This mission is an incredible achievement. The images are as advertised (stunning) and I'm sure all the sciences - and even art - will benefit from the data.
What I find a little sad is that we seem incapable of doing this without leaving a particularly human signature wherever we go.
Cosmos and Mars, Sun whatever else was there long before us an will be still there long after us. From cosmic point of view humanity does not matter much.
From that 1000ft view humans and whatever we built is natural and not different than colony of ants. We are just sand grains that will be crushed when next big asteroid comes by.
Having pristine planet like Mars has no value besides human point of view "I want". Let alone planets are not pristine they are bombarded with space trash like asteroids all the time :)
Why do we use such anthropocentric view? It makes any difference if there is parachute on Mars? Pollution? Well we defined pollution because it is something we want to get rid of because it makes us sick. There is much more bad things for humans in space than you can count.
What if in the future we could examine the contents of a particular rock from space?
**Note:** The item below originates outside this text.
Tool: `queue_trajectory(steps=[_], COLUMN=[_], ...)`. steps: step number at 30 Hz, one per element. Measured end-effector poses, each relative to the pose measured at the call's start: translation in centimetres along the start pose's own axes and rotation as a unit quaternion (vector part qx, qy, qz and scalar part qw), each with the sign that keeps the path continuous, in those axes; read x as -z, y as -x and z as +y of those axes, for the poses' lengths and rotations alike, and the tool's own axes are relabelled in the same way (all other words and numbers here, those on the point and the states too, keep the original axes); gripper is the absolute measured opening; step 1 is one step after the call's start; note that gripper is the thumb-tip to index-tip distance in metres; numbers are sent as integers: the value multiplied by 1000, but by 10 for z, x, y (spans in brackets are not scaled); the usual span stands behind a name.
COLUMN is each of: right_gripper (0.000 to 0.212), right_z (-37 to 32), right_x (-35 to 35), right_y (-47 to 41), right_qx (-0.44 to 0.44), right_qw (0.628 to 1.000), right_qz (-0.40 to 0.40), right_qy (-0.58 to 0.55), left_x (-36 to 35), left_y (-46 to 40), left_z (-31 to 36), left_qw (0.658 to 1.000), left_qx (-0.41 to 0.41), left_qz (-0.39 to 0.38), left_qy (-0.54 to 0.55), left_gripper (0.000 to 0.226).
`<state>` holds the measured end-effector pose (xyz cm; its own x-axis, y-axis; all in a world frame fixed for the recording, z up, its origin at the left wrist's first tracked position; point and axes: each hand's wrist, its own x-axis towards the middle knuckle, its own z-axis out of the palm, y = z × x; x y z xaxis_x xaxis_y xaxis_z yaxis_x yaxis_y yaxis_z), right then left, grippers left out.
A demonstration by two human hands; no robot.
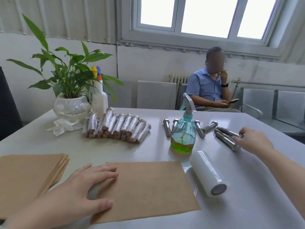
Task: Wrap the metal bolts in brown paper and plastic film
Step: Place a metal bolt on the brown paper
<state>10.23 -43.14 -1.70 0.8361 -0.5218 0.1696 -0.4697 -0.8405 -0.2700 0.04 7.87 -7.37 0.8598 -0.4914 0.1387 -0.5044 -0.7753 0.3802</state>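
1. a white table seen from above. a single brown paper sheet (145,189) lies flat at the near centre, with a stack of brown paper (28,172) just to its left.
2. the left hand (79,190) rests on the sheet's left edge, fingers spread and relaxed, with a grey rod-like object under the palm; whether it is a bolt is unclear.
3. the right hand (252,141) reaches to the far right, its fingertips touching a cluster of bare metal bolts (227,138); whether they have closed on one cannot be told.
4. to do this step well, pinch one bolt by its shank, lift it clear of its neighbours, and lay it square along the sheet's near edge while the left hand pins the paper.
5. a plastic film roll (208,173) lies just right of the sheet, near a spray bottle (184,129).
6. a row of wrapped bolts (117,125) sits at the far centre-left.
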Motion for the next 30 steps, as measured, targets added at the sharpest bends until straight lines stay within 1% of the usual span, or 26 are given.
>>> queue_trajectory(steps=[4,6,7,9,11,12,13,15,17,18,20,21,22,23,25,26,27,28,30], right_gripper=[20,14,12,9,7,10,13,16,24,30,39,35,29,20,8,11,15,17,17], right_z=[-1,-2,-3,-6,-9,-10,-7,-5,-11,-21,-47,-63,-81,-98,-129,-142,-154,-164,-176], right_x=[-3,-3,-3,-1,9,17,27,47,67,77,89,91,91,88,76,65,54,40,15], right_y=[-4,-2,-1,1,4,6,9,15,32,46,72,84,97,111,133,144,156,167,185], right_qx=[-15,-16,-13,12,65,95,121,158,177,192,241,269,297,327,392,423,449,471,517], right_qw=[998,997,997,993,976,966,956,936,907,882,810,782,770,777,824,846,858,859,836], right_qz=[8,-3,6,72,157,187,209,221,188,153,71,37,18,9,-17,-45,-84,-121,-172], right_qy=[-57,-71,-72,-97,-135,-151,-167,-224,-332,-402,-530,-561,-564,-537,-408,-322,-235,-160,-63], left_x=[0,1,1,2,3,3,2,3,3,3,3,3,3,4,4,5,5,6,6], left_y=[1,2,2,2,1,1,1,2,3,3,3,3,3,3,4,4,5,5,5], left_z=[0,0,0,1,2,3,4,5,7,8,9,9,9,9,9,10,11,11,12], left_qw=[1000,1000,1000,1000,1000,1000,1000,1000,1000,1000,1000,1000,1000,1000,999,999,999,999,999], left_qx=[-1,2,3,3,6,5,4,8,7,5,3,4,4,3,4,5,7,8,10], left_qz=[0,0,-1,-6,-8,-9,-11,-9,-4,-3,-5,-6,-6,-5,-3,-2,-3,-2,2], left_qy=[3,7,8,9,14,15,15,16,23,23,21,22,23,25,35,39,43,46,50], left_gripper=[60,59,59,58,58,58,58,57,56,56,57,58,60,62,63,64,64,65,66])
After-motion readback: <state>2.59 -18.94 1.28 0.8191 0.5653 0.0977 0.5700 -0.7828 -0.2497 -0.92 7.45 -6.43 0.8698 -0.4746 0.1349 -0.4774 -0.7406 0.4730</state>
Have instruments sensitive enough to detect the remnants of Vogon breath from their visit millions of years ago?
A pristine planet has value beyond 'I want this' IMO - it is an opportunity to perform experiments in an almost perfectly isolated test tube.
As a human, I also find it beautiful. As you say though, this is an anthropocentric view.
What I find a little sad is that we seem incapable of doing this without leaving a particularly human signature wherever we go.
We arrived on Mars with jets of pollution https://mars.nasa.gov/resources/25672/black-and-white-smoke-... followed by the dumping of the two pieces of trash required to enable the landing.
For all the data we have gained, we have lost a pristine planet - which makes me wonder if we are doing this at the right time.